Van Meter, MM; Adam, RA. Costs associated with instrument sterilization in gynecologic surgery. American Journal of Obstetrics and Gynecology. (2016) 215(5):652.e1-652.e5

This single-site observational study of 28 gynecologic surgical cases (5 abdominal, 11 laparoscopic and 12 vaginal) found that surgeons used an average of 36.7 of 184 available instruments per case, for a usage rate of around 20.5%. Instrument use was correlated inversely with the number of instruments, with an average usage rate of 18.7% for trays that contained 10 instruments. Total annual per-instrument processing cost $3.19.

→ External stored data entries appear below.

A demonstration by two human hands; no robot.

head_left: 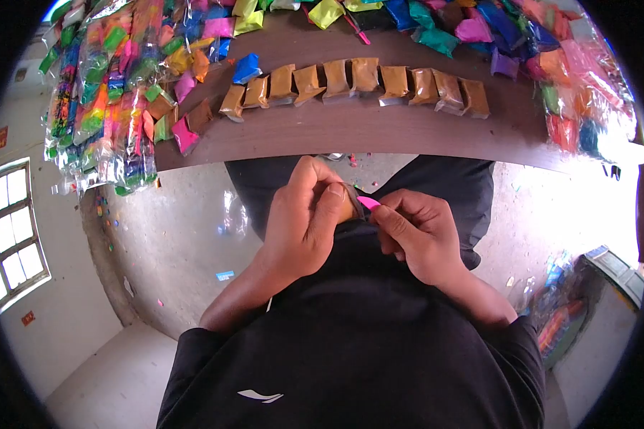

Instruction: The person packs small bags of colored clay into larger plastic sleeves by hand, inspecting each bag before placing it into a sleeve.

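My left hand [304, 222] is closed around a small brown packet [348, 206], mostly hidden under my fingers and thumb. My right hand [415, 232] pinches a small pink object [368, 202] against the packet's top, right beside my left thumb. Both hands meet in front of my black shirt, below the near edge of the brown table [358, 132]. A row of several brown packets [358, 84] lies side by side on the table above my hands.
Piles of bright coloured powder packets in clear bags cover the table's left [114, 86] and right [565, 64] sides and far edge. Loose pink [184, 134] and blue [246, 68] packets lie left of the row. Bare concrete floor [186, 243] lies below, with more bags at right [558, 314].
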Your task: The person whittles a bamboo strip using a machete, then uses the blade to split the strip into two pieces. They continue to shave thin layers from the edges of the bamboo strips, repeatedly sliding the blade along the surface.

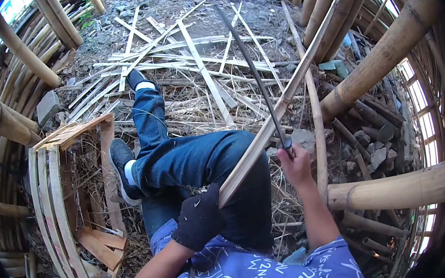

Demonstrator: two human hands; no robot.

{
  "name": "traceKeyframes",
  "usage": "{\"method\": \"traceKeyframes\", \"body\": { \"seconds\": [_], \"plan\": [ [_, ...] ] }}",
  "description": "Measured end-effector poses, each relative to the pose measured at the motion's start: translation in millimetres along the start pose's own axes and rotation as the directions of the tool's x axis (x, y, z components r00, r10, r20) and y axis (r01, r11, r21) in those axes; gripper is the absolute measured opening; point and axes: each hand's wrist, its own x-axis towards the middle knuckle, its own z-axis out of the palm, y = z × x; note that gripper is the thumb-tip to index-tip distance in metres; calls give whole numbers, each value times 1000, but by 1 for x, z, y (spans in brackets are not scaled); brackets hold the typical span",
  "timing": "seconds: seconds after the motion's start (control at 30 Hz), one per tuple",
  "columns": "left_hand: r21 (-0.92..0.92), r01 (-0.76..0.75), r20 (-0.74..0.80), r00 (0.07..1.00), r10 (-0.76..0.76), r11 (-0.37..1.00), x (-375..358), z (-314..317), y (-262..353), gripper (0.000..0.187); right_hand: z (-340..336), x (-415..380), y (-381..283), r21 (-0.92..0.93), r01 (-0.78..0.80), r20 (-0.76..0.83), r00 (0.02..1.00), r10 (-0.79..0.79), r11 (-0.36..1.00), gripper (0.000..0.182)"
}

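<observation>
My left hand [198, 220] is clutching a strip [256, 147] and my right hand [297, 168] is gripping a knife [252, 62], which could gash my knee [240, 139] if the strip twists.

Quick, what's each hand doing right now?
Left hand: closed, in a dark glove, gripping the lower end of the long pale strip.
Right hand: closed, bare, around the handle of the long dark blade.
</observation>
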Motion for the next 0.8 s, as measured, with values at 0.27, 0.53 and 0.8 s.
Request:
{"method": "traceKeyframes", "body": {
  "seconds": [0.27, 0.53, 0.8],
  "plan": [
    [13, -44, 0, 999, 44, 999, -1, -3, -9, 28, -12, -2, 3, -66, 105, 191, 977, -91, 992, 57],
    [-58, -76, -99, 993, 70, 995, -13, 9, -17, 38, 3, -9, -3, 104, 20, 49, 998, -25, 994, 50],
    [-95, -87, -28, 996, 84, 992, -10, 2, -12, 37, 6, -7, -2, -88, 43, 25, 999, -40, 995, 55]
  ]
}}
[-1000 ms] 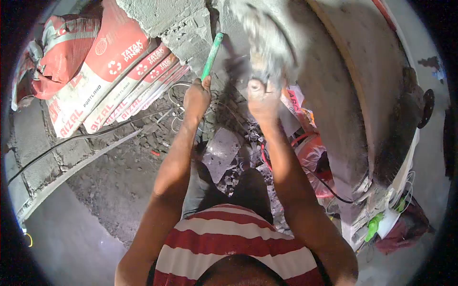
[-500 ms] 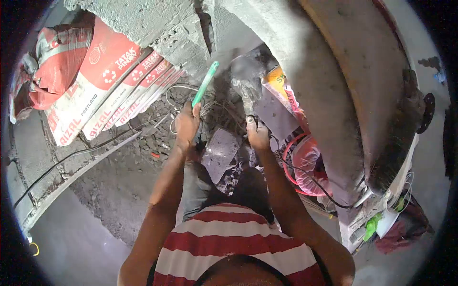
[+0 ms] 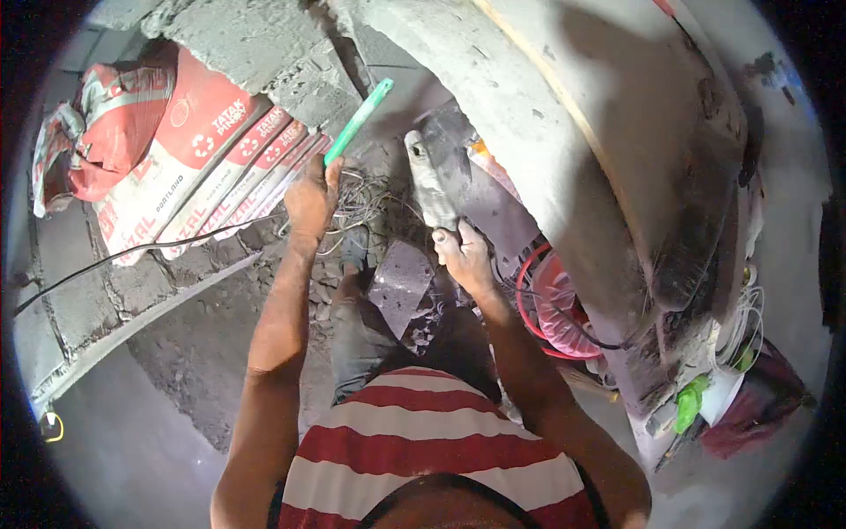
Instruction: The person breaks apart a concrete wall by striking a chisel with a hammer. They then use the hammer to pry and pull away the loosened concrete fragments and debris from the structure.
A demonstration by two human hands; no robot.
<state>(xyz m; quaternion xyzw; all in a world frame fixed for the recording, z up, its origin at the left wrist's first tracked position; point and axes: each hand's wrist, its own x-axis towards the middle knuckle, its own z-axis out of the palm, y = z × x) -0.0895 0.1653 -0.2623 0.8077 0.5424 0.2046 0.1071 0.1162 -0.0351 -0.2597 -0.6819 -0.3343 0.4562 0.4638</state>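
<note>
My left hand [image 3: 310, 201] is closed around a green flat stick [image 3: 359, 122], whose far end points up and away with a small hole near the tip. To its right, my right hand [image 3: 464, 258] grips the rear of a dusty, pale grey angle grinder [image 3: 432, 187]. The grinder's head points away from me, and a dark cable runs near my right wrist. Between my forearms lies a grey slab piece [image 3: 403, 280] among rubble. Tangled thin wires [image 3: 366, 204] lie just beyond my left hand.
Stacked cement bags [image 3: 189, 145] stand at the left. Rough concrete [image 3: 256, 48] overhangs the far side, and a large curved concrete surface [image 3: 564, 115] rises on the right. A red hose [image 3: 522, 309] loops by a pink plastic bundle [image 3: 557, 295]. A black cable [image 3: 115, 258] crosses the left.
The green stick and my left hand have moved left and slightly away. My right hand has come slightly lower, and the grinder has swung left, showing more of its body.
</note>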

Weprin, SA; Meyer, D; et al. Incidence and OR team awareness of “near miss” and retained surgical sharps: a national survey on United States operating rooms. Patient Safety in Surgery (2021) 15(1):14

Researchers at Denver Health and the University of Colorado surveyed anesthesiologists, surgeons, and nurse/technologists on incidence of retained surgical instruments as well as near misses, in which instruments were not found. An average incidence of 4.4 lost instruments per 1,000 surgeries was found, with an average of 21 to 30 minutes spent searching. Adding in the use of X-rays, a lost instrument event results in up to 70 minutes of added OR time. Although previous research found that one retained surgical item occurred in every 5,500 surgeries, this study suggests incidence of one event per 3,800 surgeries.